The recommendations described in this section are general guidelines and best-practices to apply to a SharePoint implementation. The majority of the items listed here are not of my own discovery, but rather a summary of the information that can be found in the whitepaper Scaling SharePoint 2007: Storage Architecture (R2) created by Russ Houberg and KnowledgeLake.
Virtualization
In reality, any server in the farm can be virtualized and some servers in the farm definitely should be. However, in a large scale deployment where performance goals are a major factor not every server in the farm should be virtualized. The list below outlines some general recommendations when considering virtualization for a SharePoint environment.
- If possible use RAW LUNs when creating data volumes that will be used for databases and search indexes. Keep in mind that this may have a negative impact on the ability to create a VM snapshot.
- Never use dynamically expanding disks when RAW storage volumes will not be used.

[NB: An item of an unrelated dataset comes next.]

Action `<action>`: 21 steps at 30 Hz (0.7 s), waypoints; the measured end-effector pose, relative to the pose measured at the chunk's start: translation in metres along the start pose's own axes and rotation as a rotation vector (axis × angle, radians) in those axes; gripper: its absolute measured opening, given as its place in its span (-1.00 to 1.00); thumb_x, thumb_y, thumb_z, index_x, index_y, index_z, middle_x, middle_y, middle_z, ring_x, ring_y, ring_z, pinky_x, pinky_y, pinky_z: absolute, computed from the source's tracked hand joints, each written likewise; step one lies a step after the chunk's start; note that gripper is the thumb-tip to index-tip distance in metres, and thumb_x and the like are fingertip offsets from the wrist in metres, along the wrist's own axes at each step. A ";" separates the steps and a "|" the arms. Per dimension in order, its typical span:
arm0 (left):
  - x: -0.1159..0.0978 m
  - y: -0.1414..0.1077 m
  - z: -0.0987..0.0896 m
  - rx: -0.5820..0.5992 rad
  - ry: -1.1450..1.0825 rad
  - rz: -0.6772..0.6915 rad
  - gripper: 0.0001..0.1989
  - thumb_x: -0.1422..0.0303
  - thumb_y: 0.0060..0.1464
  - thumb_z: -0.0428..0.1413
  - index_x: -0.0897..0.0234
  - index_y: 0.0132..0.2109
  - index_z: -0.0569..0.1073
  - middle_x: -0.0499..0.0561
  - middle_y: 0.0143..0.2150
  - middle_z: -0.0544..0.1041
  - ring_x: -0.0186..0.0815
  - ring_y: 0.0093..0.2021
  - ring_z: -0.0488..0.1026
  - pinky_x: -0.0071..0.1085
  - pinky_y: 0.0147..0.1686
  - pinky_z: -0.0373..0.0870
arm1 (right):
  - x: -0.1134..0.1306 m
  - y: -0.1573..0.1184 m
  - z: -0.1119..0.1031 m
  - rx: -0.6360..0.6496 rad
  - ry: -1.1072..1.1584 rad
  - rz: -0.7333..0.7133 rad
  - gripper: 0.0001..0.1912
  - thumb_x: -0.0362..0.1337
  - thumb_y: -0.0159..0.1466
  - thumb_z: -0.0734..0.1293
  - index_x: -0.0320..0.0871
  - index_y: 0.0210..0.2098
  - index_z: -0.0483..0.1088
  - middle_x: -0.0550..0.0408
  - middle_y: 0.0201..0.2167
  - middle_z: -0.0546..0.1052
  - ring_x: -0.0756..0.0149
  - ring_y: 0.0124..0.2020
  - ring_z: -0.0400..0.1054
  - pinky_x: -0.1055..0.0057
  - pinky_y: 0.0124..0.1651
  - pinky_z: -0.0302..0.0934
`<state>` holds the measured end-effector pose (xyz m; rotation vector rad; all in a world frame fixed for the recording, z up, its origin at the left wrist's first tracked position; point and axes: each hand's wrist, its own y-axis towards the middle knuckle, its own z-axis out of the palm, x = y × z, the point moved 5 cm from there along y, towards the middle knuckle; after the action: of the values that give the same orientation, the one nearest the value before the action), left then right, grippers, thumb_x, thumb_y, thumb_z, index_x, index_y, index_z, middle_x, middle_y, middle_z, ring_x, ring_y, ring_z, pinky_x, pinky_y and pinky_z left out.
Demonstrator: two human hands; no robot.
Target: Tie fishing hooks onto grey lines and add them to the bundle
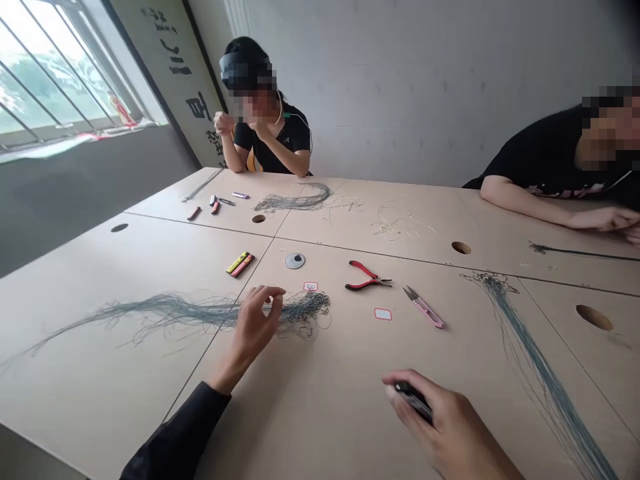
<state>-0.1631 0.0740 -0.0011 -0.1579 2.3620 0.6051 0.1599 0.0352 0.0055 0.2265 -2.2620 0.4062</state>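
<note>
My left hand (257,320) rests over the looped end of a long bundle of blue-grey strands (190,312), its thumb and index finger bent toward each other. Whether a strand is between those fingertips is too small to tell. Lower right, my right hand (440,417) is wrapped round a small black object (414,400), perhaps a lighter. Beyond my hands lie red-handled pliers (367,277), pink thread snips (424,308) and a red-edged white label (383,314). A second strand bundle (540,360) runs down the table's right side.
Yellow and red lighters (241,265) lie near a grey round cap (295,261) on the table (320,400). Across it sits a person (273,133) with raised hands; another person (555,153) leans at the right. More strands (300,198), small tools and open cable holes (594,317) are farther off.
</note>
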 end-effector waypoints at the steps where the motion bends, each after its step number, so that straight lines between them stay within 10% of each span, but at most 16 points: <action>1: 0.003 -0.005 0.002 0.001 0.000 0.017 -0.81 0.35 0.26 0.03 0.19 -0.18 0.55 0.05 -0.23 0.61 -0.16 -0.16 0.48 -0.22 -0.09 0.41 | 0.013 0.015 0.006 0.032 -0.022 -0.021 -0.68 -0.01 0.36 0.27 -0.04 -0.22 0.57 0.13 -0.50 0.58 0.25 -0.50 0.45 0.44 -0.43 0.28; 10: 0.013 -0.016 0.015 0.067 -0.024 0.101 -0.82 0.43 0.30 0.02 0.22 -0.14 0.54 0.07 -0.18 0.57 -0.12 -0.11 0.42 -0.17 -0.05 0.37 | 0.047 0.132 0.049 -0.044 -0.341 -0.069 -0.80 -0.25 0.36 0.25 -0.10 -0.21 0.53 0.03 -0.31 0.65 0.20 -0.32 0.47 0.40 -0.32 0.14; 21: 0.006 -0.019 0.027 0.195 0.029 0.188 -0.80 0.43 0.22 0.12 0.23 -0.03 0.56 0.12 -0.07 0.53 -0.06 -0.05 0.40 -0.08 -0.01 0.38 | 0.052 0.146 0.064 0.048 -0.488 -0.161 -0.84 -0.23 0.36 0.31 -0.02 -0.15 0.55 0.10 -0.38 0.63 0.18 -0.36 0.47 0.41 -0.35 0.08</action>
<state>-0.1462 0.0705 -0.0297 0.1446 2.4648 0.4584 0.0387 0.1463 -0.0266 0.5813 -2.6848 0.3465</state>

- If attempting to create a virtualized SQL server before going to “bare-metal”, use SQL Aliases so that the change over to a physical storage subsystem is easier.
- Virtualized servers filling a similar role in the farm should be spread between multiple physical hosts for there to be true high availability.
Database Performance
tempdb
- The tempdb is the most read/write intensive database used during search operations and sorting of views.
- The tempdb should be pre-sized to 25% of the predicted size of the largest content database. Keep auto-growth enabled, but if the tempdb size should grow beyond the original setting the pre-sized value should be permanently increased.
- The tempdb should consist of multiple data files when the SQL Server has more than 1 processor core. Use 2 data files on a 2 or 4 core system and 4 or more data files on an 8 or 16 core system.
- Each tempdb data file should be equal in size.
- To optimize read and write performance for the tempdb database the database files should be placed on separate RAID 10 LUNs, this also includes the database log file on a separate RAID 10 LUN.
- If possible, data files for other databases should not reside on the same LUNs that contain a tempdb data file.
WSS Content Databases
- The content database overhead size estimates can be anywhere from 1.2 to 1.5 times that of the raw storage size of documents placed into a SharePoint site.
- Databases should be pre-sized to handle the initial data storage expectations. Autogrow should be enabled.
- Volumes that will host SharePoint content database should be on RAID 10 logical units when available, otherwise RAID 5 volumes can be used as an alternative.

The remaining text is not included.